Written by Michael Scro, email@example.com Friday, 02 August 2013 00:00
Chief of Heart Failure Services at North Shore-LIJ In Plainview Dr. David Friedman recently reviewed a scientific study conducted at the Cardiovascular Institute at Rhode Island, The Miriam and Newport hospitals on a possible link between successful heart surgery and the lunar cycles - and found the results to be “tantalizing.”
Submitting his take on the study to a health website, the study investigated the potential impact of lunar cycles on survival and the length of time a patient remains in the hospital following an aortic dissection repair, which is when a tear in the inner wall of the aorta causes blood to flow between layers of the aorta’s wall.
The study, which was posted online through Oxford Journals, listed the conclusion as: “Season had no effect on mortality or LOS (length of stay) following aortic dissection repair, while patient age significantly increased the odds of death. The full-moon cycle appeared to reduce the odds of death, and the full-moon cycle, along with being male and requiring a concomitant cardiac procedure, was associated with shorter LOS.”
“Based on some decent literature over the years, its generally accepted in the medical community regarding a temporal association of time of the year, day of the week, and even time of day of being higher risk periods of poor cardiac events such as heart attacks,” Dr. Friedman said in an interview with the Herald. “I used the term 'tantalizing' to suggest the notion of the lunar influence on what these researchers were investigating, namely aortic surgical repair data.
Dr. Friedman said the data is “suggestive of better aoritc repair outcomes with a certain moon cycle,” and considered it to be “out of reach” and “needs to be better studied and more thoroughly verified.”

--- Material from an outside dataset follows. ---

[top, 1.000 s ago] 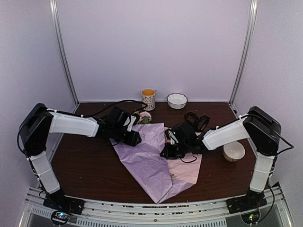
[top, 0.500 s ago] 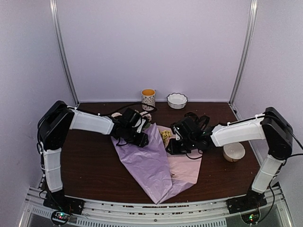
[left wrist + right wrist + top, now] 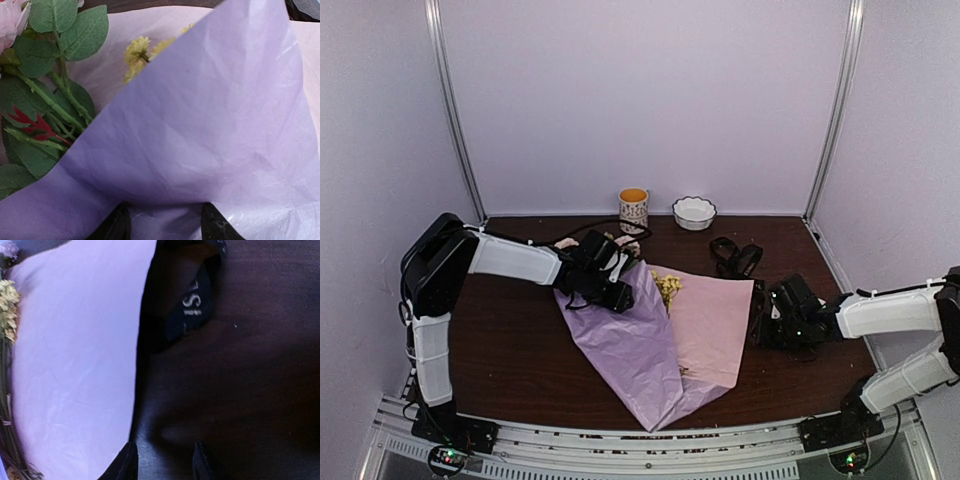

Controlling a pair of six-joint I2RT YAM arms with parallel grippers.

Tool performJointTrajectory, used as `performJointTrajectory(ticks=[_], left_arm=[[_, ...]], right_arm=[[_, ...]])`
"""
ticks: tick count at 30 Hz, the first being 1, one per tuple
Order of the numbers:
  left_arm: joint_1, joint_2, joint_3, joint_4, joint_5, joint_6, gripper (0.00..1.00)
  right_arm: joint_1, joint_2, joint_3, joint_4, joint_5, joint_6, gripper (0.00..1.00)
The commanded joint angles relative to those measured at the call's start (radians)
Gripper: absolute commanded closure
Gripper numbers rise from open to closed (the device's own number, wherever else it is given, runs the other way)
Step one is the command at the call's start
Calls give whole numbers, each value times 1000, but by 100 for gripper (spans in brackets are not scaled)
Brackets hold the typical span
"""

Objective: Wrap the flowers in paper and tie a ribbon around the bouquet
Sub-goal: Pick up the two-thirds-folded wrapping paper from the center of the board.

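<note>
Roughly half done: paper (image 3: 210,125) folded over flowers (image 3: 50,95) ahead of left gripper (image 3: 162,227), fingers apart, grip unclear. Right gripper (image 3: 162,460) parted, empty. Ribbon (image 3: 192,302) beyond, untied.

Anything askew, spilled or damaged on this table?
Nothing looks spilled or torn. The paper is only half wrapped: one flap is folded over the flowers, the other lies flat. The ribbon sits in a loose heap by its far corner.
</note>
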Motion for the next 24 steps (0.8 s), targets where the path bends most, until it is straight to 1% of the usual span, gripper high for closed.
performJointTrajectory(ticks=[1,4,9,12,14,16,20,24], left_arm=[[-7,8,-4,14,3,-7,48],[-10,3,-9,14,-1,-5,48],[-13,0,-11,14,4,-4,48],[-13,-3,-11,14,3,-2,48],[-13,-3,-9,14,3,-2,48],[-14,-1,-8,13,0,-1,48],[-15,3,-6,9,-5,2,48],[-14,11,-8,6,-12,5,48]], right_arm=[[-44,19,-34,173,-130,54,61],[-64,73,-27,218,-163,52,61],[-88,184,22,243,-192,26,60],[-96,232,33,285,-241,30,63],[-96,239,25,328,-276,46,68],[-97,229,15,354,-295,55,78],[-95,178,7,355,-314,40,100],[-75,104,42,300,-307,7,100]])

“I find it interesing to see that researchers are again looking at possible circadian body rhtyms of life and trying to link to a larger ecosystem,” Dr. Friedman said. “Although it stands to some plausible association of the full moon cycle and possible worse surgical and cardiac outcomes, these researchers found some better surgical aortic repair outcomes and shorter hospital length of stays during this timeframe, which on the surface - I don’t think makes much sense.”
A full time NSLIJ Cardiologist, Dr. Friedman works in an office in Woodbury, and will soon be moving to another hospital and facility within the NSLIJ system.